TASK ITEM » From the data below, return all lines holding the string "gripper".

THE DATA »

++++++++++

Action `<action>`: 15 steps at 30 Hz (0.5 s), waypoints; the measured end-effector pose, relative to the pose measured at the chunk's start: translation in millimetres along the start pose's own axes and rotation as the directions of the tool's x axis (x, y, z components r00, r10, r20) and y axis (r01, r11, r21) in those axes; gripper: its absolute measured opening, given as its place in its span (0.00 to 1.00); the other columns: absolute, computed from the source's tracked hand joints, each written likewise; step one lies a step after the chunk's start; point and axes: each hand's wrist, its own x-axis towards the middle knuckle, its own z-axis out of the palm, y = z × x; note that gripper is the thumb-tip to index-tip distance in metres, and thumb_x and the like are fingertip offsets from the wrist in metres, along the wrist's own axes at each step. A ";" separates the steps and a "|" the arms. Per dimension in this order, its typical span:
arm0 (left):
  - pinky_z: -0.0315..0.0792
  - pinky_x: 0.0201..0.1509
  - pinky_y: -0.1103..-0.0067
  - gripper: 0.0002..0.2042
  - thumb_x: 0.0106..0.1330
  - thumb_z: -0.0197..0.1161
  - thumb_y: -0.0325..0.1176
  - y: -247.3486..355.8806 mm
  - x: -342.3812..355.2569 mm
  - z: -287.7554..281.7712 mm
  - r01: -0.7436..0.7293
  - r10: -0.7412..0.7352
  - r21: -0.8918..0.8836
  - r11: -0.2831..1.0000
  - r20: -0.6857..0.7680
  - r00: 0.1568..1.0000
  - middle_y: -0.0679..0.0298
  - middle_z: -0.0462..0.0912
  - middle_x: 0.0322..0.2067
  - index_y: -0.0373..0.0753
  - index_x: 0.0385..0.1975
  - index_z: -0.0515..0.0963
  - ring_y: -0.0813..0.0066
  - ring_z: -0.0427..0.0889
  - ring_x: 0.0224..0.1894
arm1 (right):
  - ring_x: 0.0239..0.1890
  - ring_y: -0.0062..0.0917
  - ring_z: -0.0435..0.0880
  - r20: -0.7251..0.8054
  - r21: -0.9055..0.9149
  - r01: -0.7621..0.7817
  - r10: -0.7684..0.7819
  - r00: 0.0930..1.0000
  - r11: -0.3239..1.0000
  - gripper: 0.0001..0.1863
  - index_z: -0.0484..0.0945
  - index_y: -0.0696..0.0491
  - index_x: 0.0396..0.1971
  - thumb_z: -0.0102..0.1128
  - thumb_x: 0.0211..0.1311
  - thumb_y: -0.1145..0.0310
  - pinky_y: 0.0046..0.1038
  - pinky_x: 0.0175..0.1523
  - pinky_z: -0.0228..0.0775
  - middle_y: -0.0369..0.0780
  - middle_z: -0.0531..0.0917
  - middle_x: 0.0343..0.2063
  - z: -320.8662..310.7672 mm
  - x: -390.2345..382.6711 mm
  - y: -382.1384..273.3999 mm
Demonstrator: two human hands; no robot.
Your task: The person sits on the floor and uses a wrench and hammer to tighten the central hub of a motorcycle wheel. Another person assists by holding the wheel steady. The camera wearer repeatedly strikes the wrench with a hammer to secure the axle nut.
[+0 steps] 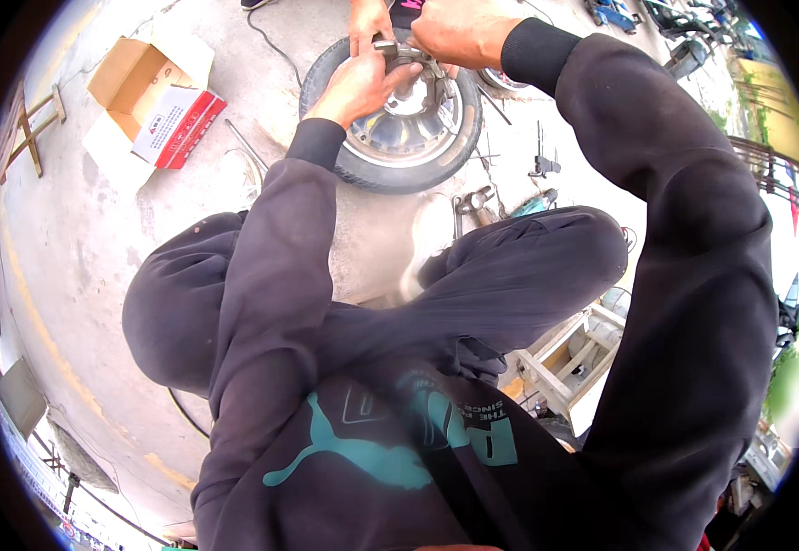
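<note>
A wheel with a black tyre and silver hub [399,147] lies flat on the concrete at the top centre, with a metal assembly [432,87] at its middle. My left hand [363,84] is closed on that assembly, thumb over it. My right hand [455,35] is bent at the assembly's upper side, fingers curled; what they grip is hidden. Another person's hand [363,20] reaches in from the top edge, just beside my hands.
An open cardboard box [174,124] lies at upper left, near a wooden stand [34,138]. Tools [478,204] and rods lie right of the wheel. A wooden crate [565,367] stands by my right knee. Scooters [675,37] stand at upper right. A cable [280,50] crosses the floor.
</note>
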 end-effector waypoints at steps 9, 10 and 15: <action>0.75 0.51 0.68 0.32 0.69 0.63 0.58 -9.3 18.0 21.3 -0.056 0.050 -0.040 0.998 -0.123 0.991 0.48 0.86 0.39 0.25 0.49 0.76 0.61 0.85 0.44 | 0.32 0.50 0.85 -0.346 0.564 -0.205 0.454 0.821 0.800 0.22 0.78 0.62 0.42 0.61 0.65 0.55 0.46 0.37 0.76 0.53 0.83 0.24 -11.0 -126.1 2.4; 0.75 0.53 0.68 0.28 0.70 0.64 0.54 -9.9 10.4 18.9 0.057 -0.058 -0.019 0.998 -0.091 0.994 0.46 0.84 0.41 0.34 0.54 0.69 0.53 0.84 0.48 | 0.32 0.41 0.86 -0.208 0.751 -0.264 0.597 0.775 0.605 0.19 0.80 0.59 0.40 0.59 0.68 0.56 0.40 0.37 0.77 0.47 0.85 0.28 22.7 -153.6 4.3; 0.72 0.48 0.77 0.22 0.72 0.64 0.46 -19.4 18.2 28.6 -0.076 0.044 -0.270 0.960 -0.123 0.991 0.62 0.81 0.38 0.29 0.49 0.76 0.77 0.76 0.41 | 0.42 0.56 0.83 0.475 0.644 -0.731 0.867 0.153 -0.224 0.20 0.79 0.62 0.38 0.52 0.69 0.57 0.52 0.49 0.74 0.59 0.84 0.37 240.1 -276.8 -176.2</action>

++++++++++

RESULT FOR THIS TASK »
Action `<action>`: 15 steps at 30 Hz (0.5 s), waypoints; the measured end-effector pose, relative to the pose measured at the chunk's start: translation in millimetres along the start pose's own axes and rotation as the directions of the tool's x axis (x, y, z components r00, r10, r20) and y axis (r01, r11, r21) in those axes; gripper: its absolute measured opening, given as its place in its span (0.00 to 1.00); the other columns: absolute, computed from the source's tracked hand joints, each written likewise; step one lies a step after the chunk's start; point and axes: each hand's wrist, its own x-axis towards the middle knuckle, its own z-axis out of the palm, y = z × x; note that gripper is the thumb-tip to index-tip distance in metres, and thumb_x and the like are fingertip offsets from the wrist in metres, along the wrist's own axes at each step. A ";" separates the steps and a "|" the arms. Per dimension in this order, its typical span:
  - gripper: 0.0002..0.2042
  - gripper: 0.0001..0.1863

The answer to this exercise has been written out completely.